Burnout juga Menyasar Pelajar
Kembali melirik tabel Top Complaint di atas, terlihat kumpulam kosakata yang terindikasi oleh mesin Netray sebagai komplain atau keluhan. Stres, susah fokus, bahkan merasa letih telah di-tweet-kan warganet yang merasa burnout di masa pandemi seperti ini.

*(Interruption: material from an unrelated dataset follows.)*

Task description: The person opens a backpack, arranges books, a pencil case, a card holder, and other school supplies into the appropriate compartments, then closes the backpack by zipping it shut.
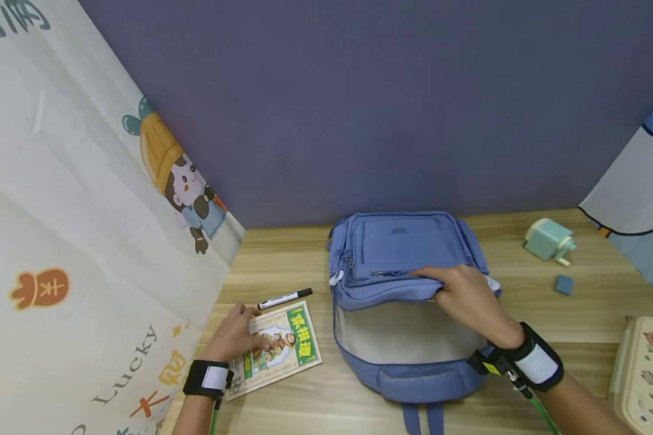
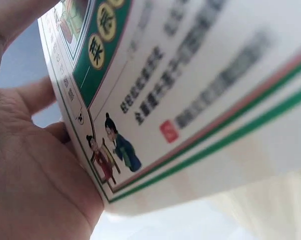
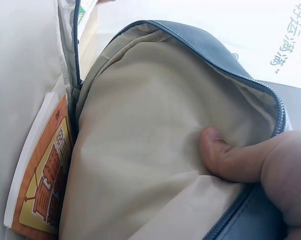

Dalam kumpulan tweet pada periode pemantauan, ternyata keluhan terkait burnout tidak hanya dicuitkan oleh warganet yang menyandang status sebagai pekerja. Namun, juga menyasar pada warganet yang merupakan seorang pelajar atau mahasiswa. Dari contoh di atas, dapat kita lihat keluhan salah warganet yang merasa burnout saat menjalani kuliah online. Dalam tweet-nya tersebut akun bernama @surethingCB berkeluh kesah terkait sistem pembelajaran online di tengah pandemi ini.
Seberapa Burnout-kah Netizen Indonesia?
Dalam jejak pendapat yang dibuat oleh CNN, dari 321 partisipan diperoleh angka sebesar 77% netizen Indonesia merasa burnout dengan pekerjaan mereka. Lalu, dalam periode pemantauan yang dilakukan oleh Netray, seberapa banyak topik ini diperbincangkan oleh netizen Indonesia dalam sepekan pemantauan.
Dari pantauan yang dilakukan oleh Netray, topik ini telah diperbincangkan warganet dengan perolehan tweet sebanyak 1.494 dengan total impresi sebanyak 798 ribu. Burnout dan hustle culture di-tweet oleh 731 akun bahkan mampu menjangkau lebih dari 28 juta akun. Dan dengan jumlah sentiment negatif yang telah melebihi 50% dari total tweet menandakan bahwa fenomena ini telah menjadi momok bagi netizen Indonesia.
Kebijakan WFH 100% bagi sektor non esensial di kala pandemi yang berkepanjangan ini memiliki berbagai dampak bagi karyawan, salah satunya ialah burnout. Suasana rumah dinilai lebih rileks ternyata tidak memberikan jaminan bagi pekerja untuk bekerja lebih menyenangkan. Tekanan pekerjaan yang semakin besar serta jam kerja yang terasa longgar menjadi faktor adanya burnout yang berujung hustle culture. Bahkan, fenomena ini tak hanya menyasar pekerja atau karyawan, tetapi juga pelajar yang sedang di masa pembelajaran daring. Dengan adanya berita sekolah tatap muka dan menurunnya status PPKM di beberapa wilayah Indonesia semoga sedikit memberikan angin segar bagi masyarakat Indonesia. Karena pada dasarnya, kesehatan fisik seseorang juga berasal dari kesehatan mental.